Source data:
= Beginning of Section =

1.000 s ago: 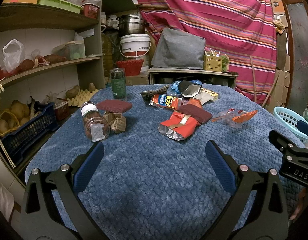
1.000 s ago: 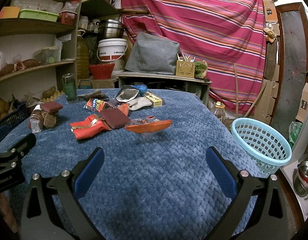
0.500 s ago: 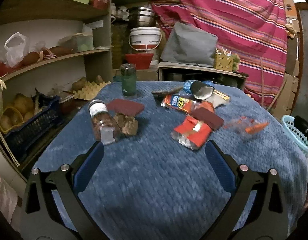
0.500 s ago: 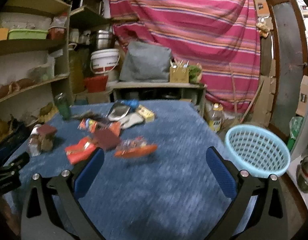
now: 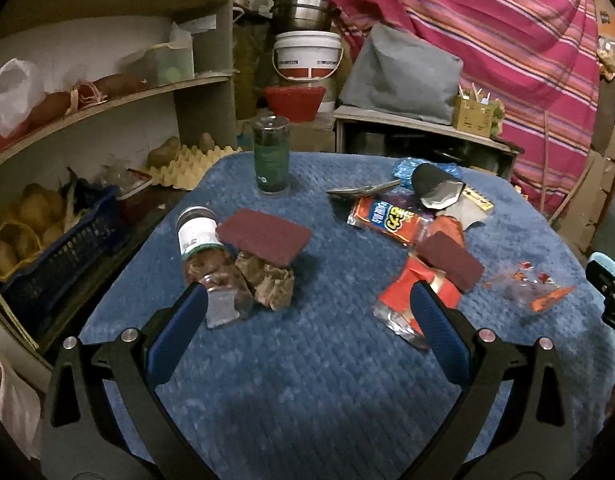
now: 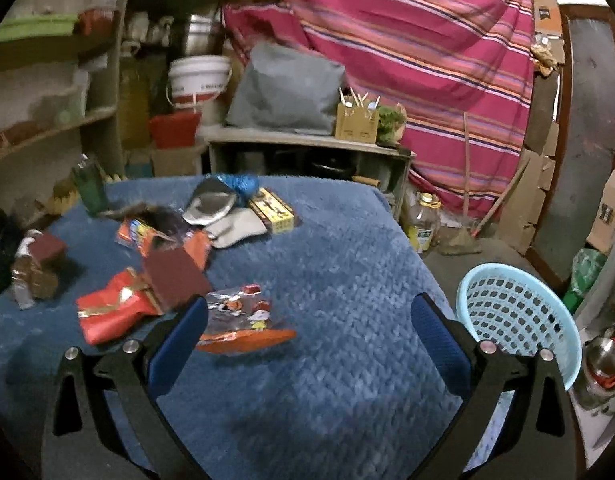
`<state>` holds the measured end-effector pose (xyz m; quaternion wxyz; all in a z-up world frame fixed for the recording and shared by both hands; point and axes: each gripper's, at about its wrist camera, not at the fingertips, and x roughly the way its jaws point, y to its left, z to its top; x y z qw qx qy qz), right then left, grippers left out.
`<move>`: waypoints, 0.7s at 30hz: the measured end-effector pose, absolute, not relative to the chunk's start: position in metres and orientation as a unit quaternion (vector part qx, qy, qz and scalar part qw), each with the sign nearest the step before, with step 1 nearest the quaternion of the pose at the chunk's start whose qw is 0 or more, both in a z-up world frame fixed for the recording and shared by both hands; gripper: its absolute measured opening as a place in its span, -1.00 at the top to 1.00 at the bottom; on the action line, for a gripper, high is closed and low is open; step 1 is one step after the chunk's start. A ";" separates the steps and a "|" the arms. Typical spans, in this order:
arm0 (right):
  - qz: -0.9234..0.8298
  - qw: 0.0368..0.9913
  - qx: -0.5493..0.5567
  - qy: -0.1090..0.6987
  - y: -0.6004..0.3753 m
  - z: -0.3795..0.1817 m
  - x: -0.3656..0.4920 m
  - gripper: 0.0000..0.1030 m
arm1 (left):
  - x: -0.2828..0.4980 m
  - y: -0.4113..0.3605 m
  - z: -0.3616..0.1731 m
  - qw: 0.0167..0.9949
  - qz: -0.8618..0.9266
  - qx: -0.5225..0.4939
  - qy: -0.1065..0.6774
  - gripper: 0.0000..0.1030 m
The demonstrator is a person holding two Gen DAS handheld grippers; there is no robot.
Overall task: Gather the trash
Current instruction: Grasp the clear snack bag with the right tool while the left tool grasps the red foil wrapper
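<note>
Wrappers lie scattered on the blue blanket-covered table (image 5: pixel 307 380). A red foil wrapper (image 5: pixel 411 300) lies just ahead of my open left gripper (image 5: pixel 307 316), by its right finger. A clear and orange wrapper (image 6: pixel 243 322) sits on the table (image 6: pixel 327 360) beside the left finger of my open right gripper (image 6: pixel 307 316). Further back are a red snack bag (image 5: pixel 387 218), a silver-lined dark pouch (image 5: pixel 439 190) and a yellow box (image 6: pixel 273 210). A light blue basket (image 6: pixel 519 316) stands off the table's right edge. Neither gripper holds anything.
A tipped jar (image 5: pixel 207 268), crumpled brown paper (image 5: pixel 267 280) under a maroon pad (image 5: pixel 263 234) and an upright green jar (image 5: pixel 271 156) sit left. A second maroon pad (image 5: pixel 451 260) rests on the red wrapper. Shelves (image 5: pixel 107 100) line the left; a striped curtain (image 6: pixel 407 60) hangs behind.
Both grippers rose and moved forward over the table. The left view has come closer to the jar and the red wrapper; the right one has neared the orange wrapper. Both stayed open.
</note>
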<state>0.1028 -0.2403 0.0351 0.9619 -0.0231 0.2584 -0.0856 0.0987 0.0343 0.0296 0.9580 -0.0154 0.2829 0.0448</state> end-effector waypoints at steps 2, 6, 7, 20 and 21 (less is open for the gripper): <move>-0.087 0.958 -0.034 0.272 -0.235 0.031 0.116 -0.92 | 0.108 0.037 0.028 0.955 0.038 -0.013 0.295 -0.90; -0.071 0.950 -0.043 0.300 -0.225 0.017 0.142 -0.92 | 0.123 0.040 0.024 0.952 0.041 0.007 0.304 -0.90; -0.070 0.947 -0.045 0.309 -0.224 0.013 0.148 -0.92 | 0.127 0.041 0.024 0.952 0.046 0.012 0.302 -0.90; -0.028 0.926 -0.016 0.375 -0.231 -0.023 0.170 -0.84 | 0.162 0.022 0.003 0.942 0.018 0.027 0.333 -0.90; -0.026 0.926 -0.015 0.376 -0.232 -0.023 0.170 -0.75 | 0.163 0.016 0.000 0.942 0.011 0.031 0.335 -0.90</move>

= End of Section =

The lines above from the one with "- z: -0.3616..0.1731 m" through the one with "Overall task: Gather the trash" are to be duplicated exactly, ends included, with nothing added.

  - z: -0.3616..0.1731 m
  - qw: 0.0167..0.9949
  - qz: -0.8618..0.9266
  - qx: -0.5225..0.4939
  - qy: -0.1065..0.6774
  - gripper: 0.0000..0.1030 m
The demonstrator is a person holding two Gen DAS handheld grippers; there is no robot.
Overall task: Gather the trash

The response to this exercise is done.